* _RECORDS PROVIDED_
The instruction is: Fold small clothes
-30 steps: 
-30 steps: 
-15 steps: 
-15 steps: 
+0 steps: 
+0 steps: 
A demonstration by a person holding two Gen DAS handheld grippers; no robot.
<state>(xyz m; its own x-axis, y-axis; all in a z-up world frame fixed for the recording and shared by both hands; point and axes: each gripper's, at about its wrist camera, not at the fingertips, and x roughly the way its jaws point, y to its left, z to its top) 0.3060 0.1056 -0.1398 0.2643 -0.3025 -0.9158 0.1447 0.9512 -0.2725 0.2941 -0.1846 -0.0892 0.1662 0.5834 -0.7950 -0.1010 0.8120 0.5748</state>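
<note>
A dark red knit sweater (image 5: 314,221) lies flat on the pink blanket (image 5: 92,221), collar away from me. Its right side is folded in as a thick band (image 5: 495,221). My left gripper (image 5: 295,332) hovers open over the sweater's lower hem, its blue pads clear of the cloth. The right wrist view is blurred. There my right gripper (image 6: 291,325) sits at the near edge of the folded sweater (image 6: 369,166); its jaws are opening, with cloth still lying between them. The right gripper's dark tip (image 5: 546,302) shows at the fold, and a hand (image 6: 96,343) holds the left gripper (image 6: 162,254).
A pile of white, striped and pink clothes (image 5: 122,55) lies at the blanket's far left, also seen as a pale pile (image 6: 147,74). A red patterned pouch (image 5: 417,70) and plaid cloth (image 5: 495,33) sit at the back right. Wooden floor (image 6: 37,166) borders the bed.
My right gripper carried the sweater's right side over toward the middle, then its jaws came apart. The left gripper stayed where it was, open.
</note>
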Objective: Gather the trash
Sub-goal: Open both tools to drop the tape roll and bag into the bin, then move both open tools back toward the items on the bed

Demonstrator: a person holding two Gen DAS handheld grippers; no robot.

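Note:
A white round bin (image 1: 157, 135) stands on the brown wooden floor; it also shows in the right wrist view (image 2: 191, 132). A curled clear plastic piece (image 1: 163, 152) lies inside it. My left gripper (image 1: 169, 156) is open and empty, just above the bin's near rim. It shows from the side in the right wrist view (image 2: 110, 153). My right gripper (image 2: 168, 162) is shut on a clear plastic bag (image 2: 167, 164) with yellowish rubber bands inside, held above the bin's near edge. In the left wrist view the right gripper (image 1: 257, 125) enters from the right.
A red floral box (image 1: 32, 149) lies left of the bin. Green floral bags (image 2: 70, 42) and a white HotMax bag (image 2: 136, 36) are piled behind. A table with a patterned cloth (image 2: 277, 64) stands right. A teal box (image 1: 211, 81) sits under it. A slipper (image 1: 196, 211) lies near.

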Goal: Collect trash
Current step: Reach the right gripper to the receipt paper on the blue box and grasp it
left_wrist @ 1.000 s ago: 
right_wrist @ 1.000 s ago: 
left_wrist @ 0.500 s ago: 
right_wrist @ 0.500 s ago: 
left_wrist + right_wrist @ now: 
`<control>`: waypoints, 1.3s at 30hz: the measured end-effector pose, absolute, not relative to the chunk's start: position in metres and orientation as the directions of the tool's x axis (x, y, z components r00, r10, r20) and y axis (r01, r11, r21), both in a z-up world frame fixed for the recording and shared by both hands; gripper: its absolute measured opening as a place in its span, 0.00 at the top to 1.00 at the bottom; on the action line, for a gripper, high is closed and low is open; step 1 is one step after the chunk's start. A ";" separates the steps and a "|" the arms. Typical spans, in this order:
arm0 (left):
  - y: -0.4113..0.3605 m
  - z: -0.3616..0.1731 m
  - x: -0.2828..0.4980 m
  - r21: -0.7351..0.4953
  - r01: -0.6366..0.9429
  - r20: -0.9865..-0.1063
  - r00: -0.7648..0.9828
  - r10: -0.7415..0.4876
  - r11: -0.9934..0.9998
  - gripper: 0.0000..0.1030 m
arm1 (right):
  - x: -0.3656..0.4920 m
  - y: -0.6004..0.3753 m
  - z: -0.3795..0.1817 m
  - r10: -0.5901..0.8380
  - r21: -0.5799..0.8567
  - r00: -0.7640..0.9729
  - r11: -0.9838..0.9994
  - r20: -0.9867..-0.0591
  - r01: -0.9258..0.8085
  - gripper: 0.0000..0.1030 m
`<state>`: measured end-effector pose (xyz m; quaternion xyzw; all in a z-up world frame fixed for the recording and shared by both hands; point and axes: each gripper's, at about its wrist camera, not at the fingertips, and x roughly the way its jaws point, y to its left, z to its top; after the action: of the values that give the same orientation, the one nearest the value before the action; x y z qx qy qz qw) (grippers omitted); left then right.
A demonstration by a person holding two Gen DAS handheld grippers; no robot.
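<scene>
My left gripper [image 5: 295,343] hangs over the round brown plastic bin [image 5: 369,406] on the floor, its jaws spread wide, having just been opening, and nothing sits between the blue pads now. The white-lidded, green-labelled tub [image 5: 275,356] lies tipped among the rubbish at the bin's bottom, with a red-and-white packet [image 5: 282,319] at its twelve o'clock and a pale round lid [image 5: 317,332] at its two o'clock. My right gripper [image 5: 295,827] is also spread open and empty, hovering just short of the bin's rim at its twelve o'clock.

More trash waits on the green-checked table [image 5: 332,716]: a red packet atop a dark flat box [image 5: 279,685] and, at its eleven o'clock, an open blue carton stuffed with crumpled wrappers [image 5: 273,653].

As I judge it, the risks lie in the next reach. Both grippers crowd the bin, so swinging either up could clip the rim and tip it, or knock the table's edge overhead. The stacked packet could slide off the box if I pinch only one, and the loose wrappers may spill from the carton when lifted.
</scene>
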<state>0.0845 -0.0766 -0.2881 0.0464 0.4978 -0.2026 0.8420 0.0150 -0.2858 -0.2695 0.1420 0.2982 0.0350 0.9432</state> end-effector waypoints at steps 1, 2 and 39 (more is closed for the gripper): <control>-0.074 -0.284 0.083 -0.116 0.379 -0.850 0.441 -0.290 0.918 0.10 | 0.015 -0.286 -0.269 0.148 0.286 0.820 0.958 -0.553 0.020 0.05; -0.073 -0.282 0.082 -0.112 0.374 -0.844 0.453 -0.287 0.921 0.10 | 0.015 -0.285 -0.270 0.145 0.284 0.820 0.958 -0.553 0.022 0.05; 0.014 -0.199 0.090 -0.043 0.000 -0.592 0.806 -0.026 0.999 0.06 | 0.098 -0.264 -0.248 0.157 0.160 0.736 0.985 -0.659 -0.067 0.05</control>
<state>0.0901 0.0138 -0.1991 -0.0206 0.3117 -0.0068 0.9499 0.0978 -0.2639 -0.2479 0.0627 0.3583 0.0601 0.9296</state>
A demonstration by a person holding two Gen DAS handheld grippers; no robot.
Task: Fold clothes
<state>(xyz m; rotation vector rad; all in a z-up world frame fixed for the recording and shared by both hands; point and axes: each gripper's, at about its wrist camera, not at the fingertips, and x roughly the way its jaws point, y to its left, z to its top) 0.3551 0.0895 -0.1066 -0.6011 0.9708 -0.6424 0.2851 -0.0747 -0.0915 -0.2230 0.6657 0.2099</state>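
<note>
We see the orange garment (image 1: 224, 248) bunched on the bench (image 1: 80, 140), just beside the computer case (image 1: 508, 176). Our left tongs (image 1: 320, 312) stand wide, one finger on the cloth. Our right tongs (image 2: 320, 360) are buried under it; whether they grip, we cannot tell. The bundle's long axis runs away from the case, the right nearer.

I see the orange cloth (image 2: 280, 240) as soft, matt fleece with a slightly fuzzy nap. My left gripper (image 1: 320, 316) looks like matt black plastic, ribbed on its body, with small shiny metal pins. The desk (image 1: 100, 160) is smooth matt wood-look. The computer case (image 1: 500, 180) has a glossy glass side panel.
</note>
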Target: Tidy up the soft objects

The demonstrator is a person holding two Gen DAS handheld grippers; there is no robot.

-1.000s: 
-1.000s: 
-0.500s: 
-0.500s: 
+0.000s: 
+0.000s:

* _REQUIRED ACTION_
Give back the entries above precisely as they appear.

* _RESULT OF THIS TASK_
The instruction is: Fold small clothes
-30 steps: 
-30 steps: 
-15 steps: 
-15 steps: 
+0 steps: 
+0 steps: 
A demonstration by a person holding two Gen DAS handheld grippers; no robot.
<state>(xyz m; its own x-axis, y-axis; all in a z-up world frame fixed for the recording and shared by both hands; point and axes: each gripper's, at about its wrist camera, not at the fingertips, and x roughly the way its jaws point, y to its left, z to its top) 0.3060 0.1056 -0.1398 0.2643 -0.3025 -0.9158 0.1447 0.9512 -0.2725 0.2941 -0.1846 -0.0892 0.1662 0.5834 -0.7950 -0.1010 0.8120 0.5748</state>
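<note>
A dark red knit sweater (image 5: 314,221) lies flat on the pink blanket (image 5: 92,221), collar away from me. Its right side is folded in as a thick band (image 5: 495,221). My left gripper (image 5: 295,332) hovers open over the sweater's lower hem, its blue pads clear of the cloth. The right wrist view is blurred. There my right gripper (image 6: 291,325) sits at the near edge of the folded sweater (image 6: 369,166); its jaws are opening, with cloth still lying between them. The right gripper's dark tip (image 5: 546,302) shows at the fold, and a hand (image 6: 96,343) holds the left gripper (image 6: 162,254).
A pile of white, striped and pink clothes (image 5: 122,55) lies at the blanket's far left, also seen as a pale pile (image 6: 147,74). A red patterned pouch (image 5: 417,70) and plaid cloth (image 5: 495,33) sit at the back right. Wooden floor (image 6: 37,166) borders the bed.
My right gripper carried the sweater's right side over toward the middle, then its jaws came apart. The left gripper stayed where it was, open.
</note>
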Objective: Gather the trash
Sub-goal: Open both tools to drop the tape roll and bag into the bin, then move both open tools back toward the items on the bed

Demonstrator: a person holding two Gen DAS handheld grippers; no robot.

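Note:
A white round bin (image 1: 157, 135) stands on the brown wooden floor; it also shows in the right wrist view (image 2: 191, 132). A curled clear plastic piece (image 1: 163, 152) lies inside it. My left gripper (image 1: 169, 156) is open and empty, just above the bin's near rim. It shows from the side in the right wrist view (image 2: 110, 153). My right gripper (image 2: 168, 162) is shut on a clear plastic bag (image 2: 167, 164) with yellowish rubber bands inside, held above the bin's near edge. In the left wrist view the right gripper (image 1: 257, 125) enters from the right.
A red floral box (image 1: 32, 149) lies left of the bin. Green floral bags (image 2: 70, 42) and a white HotMax bag (image 2: 136, 36) are piled behind. A table with a patterned cloth (image 2: 277, 64) stands right. A teal box (image 1: 211, 81) sits under it. A slipper (image 1: 196, 211) lies near.
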
Goal: Collect trash
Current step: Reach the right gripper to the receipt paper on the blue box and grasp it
left_wrist @ 1.000 s ago: 
right_wrist @ 1.000 s ago: 
left_wrist @ 0.500 s ago: 
right_wrist @ 0.500 s ago: 
left_wrist + right_wrist @ now: 
`<control>`: waypoints, 1.3s at 30hz: the measured end-effector pose, absolute, not relative to the chunk's start: position in metres and orientation as the directions of the tool's x axis (x, y, z components r00, r10, r20) and y axis (r01, r11, r21), both in a z-up world frame fixed for the recording and shared by both hands; gripper: its absolute measured opening as a place in its span, 0.00 at the top to 1.00 at the bottom; on the action line, for a gripper, high is closed and low is open; step 1 is one step after the chunk's start. A ";" separates the steps and a "|" the arms. Typical spans, in this order:
arm0 (left):
  - y: -0.4113..0.3605 m
  - z: -0.3616..0.1731 m
  - x: -0.2828..0.4980 m
  - r21: -0.7351..0.4953
  - r01: -0.6366..0.9429
  - r20: -0.9865..-0.1063
  - r00: -0.7648..0.9828
  - r10: -0.7415..0.4876
  - r11: -0.9934..0.9998
  - gripper: 0.0000..0.1030 m
arm1 (right):
  - x: -0.3656..0.4920 m
  - y: -0.6004..0.3753 m
  - z: -0.3795..0.1817 m
  - r10: -0.5901..0.8380
  - r21: -0.5799..0.8567
  - r00: -0.7640..0.9729
  - r11: -0.9838..0.9994
  - r20: -0.9867..-0.0591
  - r01: -0.9258..0.8085
  - gripper: 0.0000..0.1030 m
`<state>`: measured end-effector pose (xyz m; quaternion xyzw; all in a z-up world frame fixed for the recording and shared by both hands; point and axes: each gripper's, at about its wrist camera, not at the fingertips, and x roughly the way its jaws point, y to its left, z to its top; after the action: of the values that give the same orientation, the one nearest the value before the action; x y z qx qy qz qw) (grippers omitted); left then right.
A demonstration by a person holding two Gen DAS handheld grippers; no robot.
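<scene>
My left gripper [image 5: 295,343] hangs over the round brown plastic bin [image 5: 369,406] on the floor, its jaws spread wide, having just been opening, and nothing sits between the blue pads now. The white-lidded, green-labelled tub [image 5: 275,356] lies tipped among the rubbish at the bin's bottom, with a red-and-white packet [image 5: 282,319] at its twelve o'clock and a pale round lid [image 5: 317,332] at its two o'clock. My right gripper [image 5: 295,827] is also spread open and empty, hovering just short of the bin's rim at its twelve o'clock.

More trash waits on the green-checked table [image 5: 332,716]: a red packet atop a dark flat box [image 5: 279,685] and, at its eleven o'clock, an open blue carton stuffed with crumpled wrappers [image 5: 273,653].

As I judge it, the risks lie in the next reach. Both grippers crowd the bin, so swinging either up could clip the rim and tip it, or knock the table's edge overhead. The stacked packet could slide off the box if I pinch only one, and the loose wrappers may spill from the carton when lifted.
</scene>
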<state>0.0845 -0.0766 -0.2881 0.0464 0.4978 -0.2026 0.8420 0.0150 -0.2858 -0.2695 0.1420 0.2982 0.0350 0.9432</state> end-effector waypoints at steps 1, 2 and 39 (more is closed for the gripper): <control>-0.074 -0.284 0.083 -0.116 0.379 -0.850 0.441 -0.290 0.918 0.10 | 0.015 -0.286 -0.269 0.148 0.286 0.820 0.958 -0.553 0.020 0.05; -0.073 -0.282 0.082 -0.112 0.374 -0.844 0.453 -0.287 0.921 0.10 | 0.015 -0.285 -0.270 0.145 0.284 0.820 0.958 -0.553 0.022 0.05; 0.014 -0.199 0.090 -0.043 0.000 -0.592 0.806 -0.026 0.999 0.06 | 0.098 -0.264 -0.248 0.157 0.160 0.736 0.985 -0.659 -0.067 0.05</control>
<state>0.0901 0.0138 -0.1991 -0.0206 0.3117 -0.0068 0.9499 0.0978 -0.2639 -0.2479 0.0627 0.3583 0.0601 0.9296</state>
A demonstration by a person holding two Gen DAS handheld grippers; no robot.
Task: Fold clothes
<state>(xyz m; rotation vector rad; all in a z-up world frame fixed for the recording and shared by both hands; point and axes: each gripper's, at about its wrist camera, not at the fingertips, and x roughly the way its jaws point, y to its left, z to its top) 0.3551 0.0895 -0.1066 -0.6011 0.9708 -0.6424 0.2851 -0.0747 -0.0915 -0.2230 0.6657 0.2099</state>
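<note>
We see the orange garment (image 1: 224, 248) bunched on the bench (image 1: 80, 140), just beside the computer case (image 1: 508, 176). Our left tongs (image 1: 320, 312) stand wide, one finger on the cloth. Our right tongs (image 2: 320, 360) are buried under it; whether they grip, we cannot tell. The bundle's long axis runs away from the case, the right nearer.

I see the orange cloth (image 2: 280, 240) as soft, matt fleece with a slightly fuzzy nap. My left gripper (image 1: 320, 316) looks like matt black plastic, ribbed on its body, with small shiny metal pins. The desk (image 1: 100, 160) is smooth matt wood-look. The computer case (image 1: 500, 180) has a glossy glass side panel.
</note>
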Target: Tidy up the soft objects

The demonstrator is a person holding two Gen DAS handheld grippers; there is no robot.

-1.000s: 
-1.000s: 
-0.500s: 
-0.500s: 
+0.000s: 
+0.000s:

This exercise requires no further answer.